Whereas system integrators have not shown a commercial interest for 1553 optical solution, optical CAN Bus is very attractive for them. Therefore, further investigations are being performed to overcome IDLE and management issues in optical CAN buses.
SpaceWire AOC test campaign
Due to the issues found in optical buses, only SpW AOCs were manufactured and submitted to the test campaign. This test campaign was performed using representative values and profiles on all test in order to cover as much as typical application cases as possible for future flight missions.
- Functional tests
- Mechanical tests (vibration and shock)
- TVC: 8 cycles -40/85°C
- TID: 150Krad @ 360rads/min
- Single Events (protons): 60,100,200MeV with a flux up to 1E11 p/cm2
None of the tests comprised in the test campaign produced destructive or detectable degradation on the performances of the AOC.

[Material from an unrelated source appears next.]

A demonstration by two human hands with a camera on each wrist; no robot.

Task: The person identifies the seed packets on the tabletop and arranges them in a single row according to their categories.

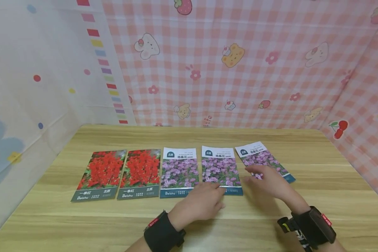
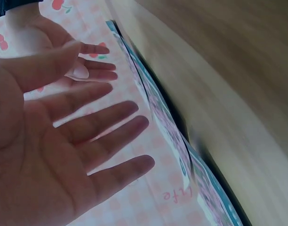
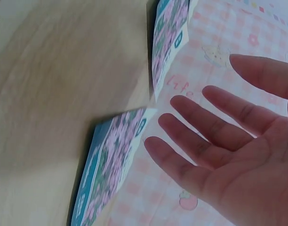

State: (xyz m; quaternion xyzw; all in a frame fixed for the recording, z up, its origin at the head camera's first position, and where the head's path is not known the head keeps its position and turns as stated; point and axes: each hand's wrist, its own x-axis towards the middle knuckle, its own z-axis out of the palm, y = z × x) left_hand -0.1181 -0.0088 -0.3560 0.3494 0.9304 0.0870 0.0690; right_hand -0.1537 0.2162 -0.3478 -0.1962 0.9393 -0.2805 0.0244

For protons irradiation some errors were detected due to single events. This experimental data allowed inferring future behavior in flight mission extracting the expected BER figure. For a GEO mission (15 years) the expected BER will be from 3.6E-18 to 1.7E-16 and for a LEO mission (8 years) the expected BER will be from 5E-18 to 1E-15. Both values are much lower than the requirement for a SpW communication, 1E-12.
Radiation tests such as gamma and proton were performed upon the transceivers with and without the mechanical package in order to measure the different behavior of the AOC. No important effects were measured in both tests.
SPACEWIRE ACTIVE OPTICAL CABLE PERFORMANCES
As results of the GSTP activity was generated the first commercial version of an AOC for SpW copper cable replacement. Following table presents the current specifications of a copper cable and the measured values for the AOC for an example case of a 1 meter long cable.
Copper SpW cable Vs AOC
|Mass||87 grams||<30 grams|
|Data rate||<400Mbps||<400Mbps by design Tested up to 380Mbps|
|Power consumption||NA||<700mW @ 200Mbps|
|Temperature range||-200 to +180°C||-40 to +85°C|
The scalability of the AOC allows to improve the mass saving with longer cable lengths since the mass cost of a copper cable is around 80-100g/m but for an AOC is 4-10 g/m.
A real study of mass saving was performed comparing expected mass figures of harness and connectors.
Mass figures of SpW cable and AOC
|Connector mass (g)||Cable mass (g/m)|
|AOC cable||Min||12||1,2 (x 4)|
|Max||15||2,4 (x 4)|
Using this table values the mass of a cable of 1m in copper will be around [102, 147]g whereas for optical fiber cable the mass is between [29, 39.6]g
This means a mass saving of more than a 70% per cable.
For longer cables the mass saving will be higher. For 10 m the mass saving could reach the 90%.
CONCLUSSIONS AND RECOMMENDATIONS
Based on the positive GSTP results, in can be concluded that AOC is becoming a real potential replacement for copper SpW cable in future applications for those scenarios where a mass reduction of current Spw harness is needed.
The major drawback of the AOC is the power consumption as well as the need of external powering since there are no spare pins available at uD9 interface connector. Next ECSS issue will allow the use of different connectors that changing minimally the mechanical package and the electrical design make possible to use a connector pin as power input to the transceiver.
At this moment DAS continues performing tests with debug equipment in order to complete all expected possibilities in future missions when connecting on-boarded equipments. After these tests DAS expects to have a flight opportunity to check the SpW AOC in real environment (not only the technology as in previous flight opportunities) in order to raise TRL level of the solution.